Nell’inchiesta condotta dalla pm Francesca Crupi, validata dal giudice per le indagini preliminari Guido Salvini, vengono ricostruite le ragioni alla base della faida e le violenze perpetrate in una sorta di regolamento di conti andato avanti per mesi, tra Milano e altre province. L’ordinanza cautelare riguarda nove presunti componenti, tra cui una ragazza di 20 anni, della banda di Simba La Rue. In particolare, a Simba e ad altri cinque viene contestato un episodio di rapina ai danni due giovani del gruppo di Baby Touché, che sarebbero stati pestati e colpiti anche con un coltello l’1 marzo scorso per rubargli un portafoglio e un cellulare in zona Porta Venezia. Un fatto che, stando agli accertamenti, sarebbe stato una risposta ad un’altra aggressione subita da un ragazzo del gruppo di Simba, avvenuto in Veneto.
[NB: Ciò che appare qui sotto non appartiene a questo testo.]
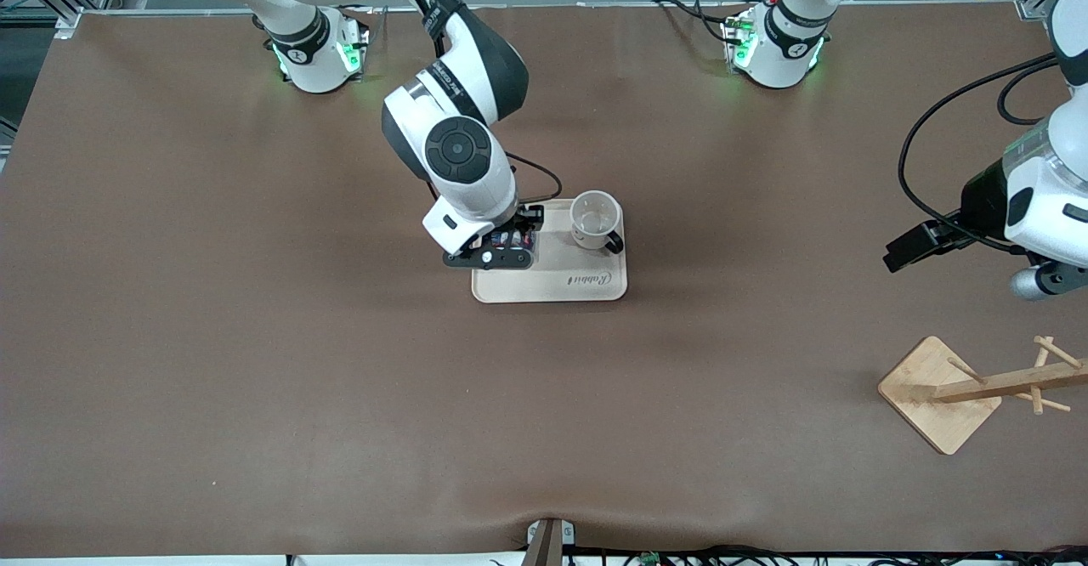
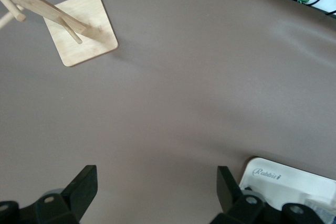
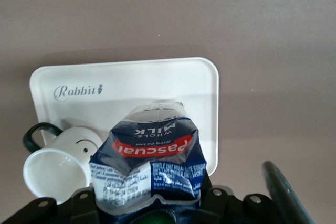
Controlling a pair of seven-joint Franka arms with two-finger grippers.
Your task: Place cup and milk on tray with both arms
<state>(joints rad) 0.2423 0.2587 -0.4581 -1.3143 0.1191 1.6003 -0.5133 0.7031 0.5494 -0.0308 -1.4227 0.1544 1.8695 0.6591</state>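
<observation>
- The right end effector (image 1: 501, 247) hangs over the tray (image 1: 552, 287), at the tray's end toward the right arm's side of the bench (image 1: 255, 362), and it pinches the milk (image 3: 149, 156) between its fingers.
- In the right wrist view the carton fills the space directly under the wrist; its crumpled blue body with the red band and "MILK" lettering points down at the tray's cream surface (image 3: 157, 80).
- The front view shows only a sliver of the milk (image 1: 508, 236) inside the black fingers; whether its base touches the tray cannot be told.
- The cup (image 1: 595, 220) stands upright on the tray, in the corner farther from the front camera and toward the left arm's end, with its black handle turned toward the front camera.
- In the right wrist view the cup (image 3: 60, 163) sits just beside the carton.
- The left end effector (image 2: 152, 192) waits over bare bench, well apart from the tray, with its fingers spread wide and nothing between them.
- A wooden rack (image 1: 943, 392) lies near the left arm's end of the bench.
</observation>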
Dall’ordinanza viene a galla il “racconto”, che era già presente su canali social, “dell’episodio che ha dato origine ai motivi di scontro tra le due gang in conflitto”, quella di Simba e l’altra di Baby Touché. Ci fu, scrive il gip, “una iniziale pesante aggressione verbale subita dal trapper padovano” Touché, “mentre si trovava a Milano, in zona corso Como, aggressione posta in essere da Simba La Rue ed altri appartenenti al suo gruppo, che avrebbe generato questa ‘guerra’ tra bande”.
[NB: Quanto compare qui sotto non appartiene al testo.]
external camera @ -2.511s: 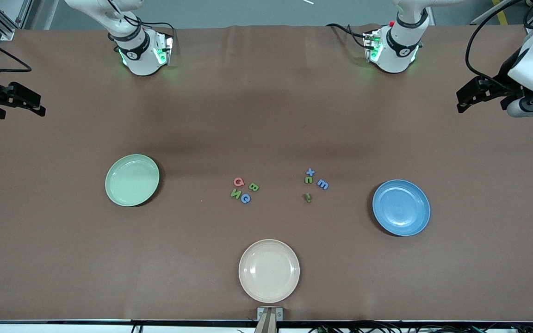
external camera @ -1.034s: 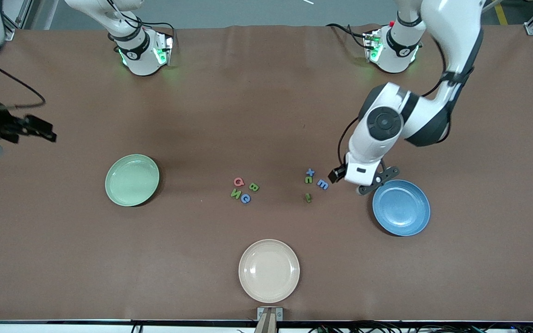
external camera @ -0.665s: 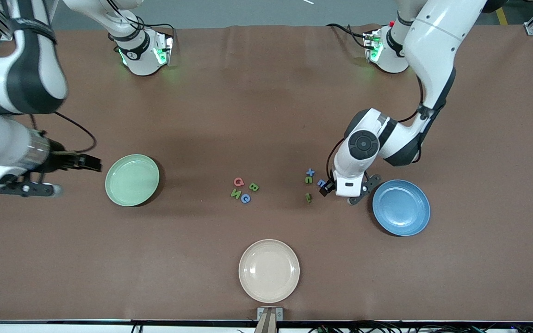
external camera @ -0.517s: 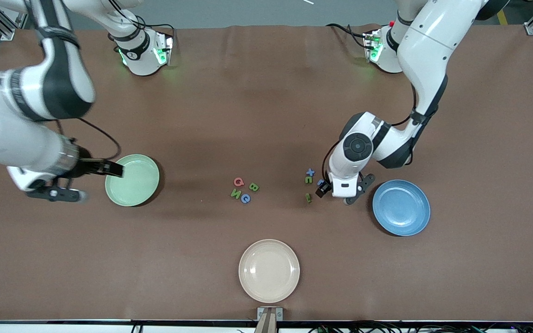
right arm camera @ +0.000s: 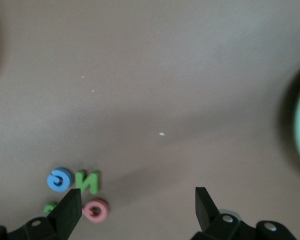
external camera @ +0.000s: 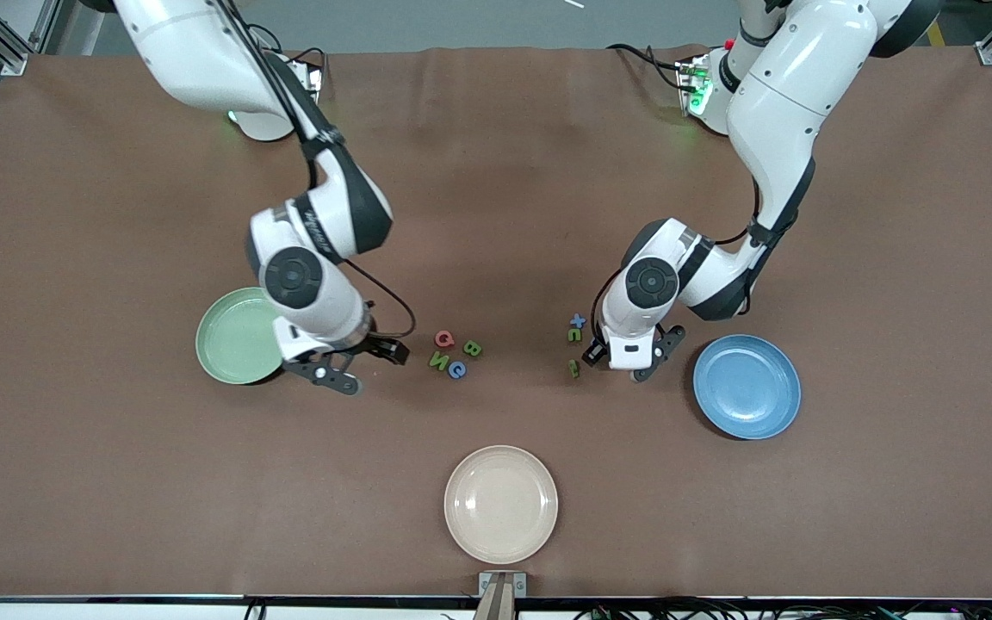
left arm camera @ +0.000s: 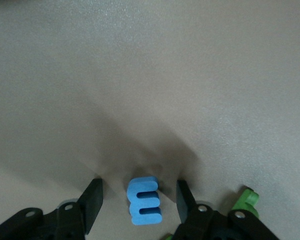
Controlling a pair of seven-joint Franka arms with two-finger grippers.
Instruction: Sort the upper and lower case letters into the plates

Sempre Simba con altri tre, tra cui il suo manager 24enne, avrebbe preso parte al sequestro ai danni di Touché, ‘trapper’ padovano: l’avrebbero accerchiato in via Boifava a Milano, preso a calci e pugni e poi l’avrebbero caricato su una macchina. Sarebbe stato tenuto lì dentro per due ore, mentre sul suo account Instagram, ma anche su quello dei suoi aggressori, venivano pubblicati i video di quanto stava succedendo, con tanto di viso sanguinante e tumefatto del giovane, insulti e parole di dileggio. Era stato, poi, liberato a Calolziocorte, nel Lecchese.

“Molti trapper anche milanesi sono di origine nordafricana, anche di seconda generazione, e le loro manifestazioni violente si ispirano in qualche modo ai tumulti che avvengono nelle banlieue francesi”, scrive gip Salvini. A quanto si è saputo, nelle perquisizioni durante i fermi a Simba è stata trovata anche una pistola calibro 6.35 con quattro proiettili. I contrasti da mesi ormai a Milano hanno portato a diversi episodi di aggressioni, spesso spettacolarizzate e pubblicizzate sui social. Bande che, secondo le indagini, agirebbero come delle ‘gang’ e per ottenere una supremazia sulle altre sia nel capoluogo lombardo che in altre città. A metà giugno Simba La Rue, a sua volta, era stato accoltellato in provincia di Bergamo – un fatto estraneo a questa inchiesta e sul quale indaga la procura bergamasca – e l’aggressione era stata rivendicata sui social da uno dei giovani della banda di Baby Touché.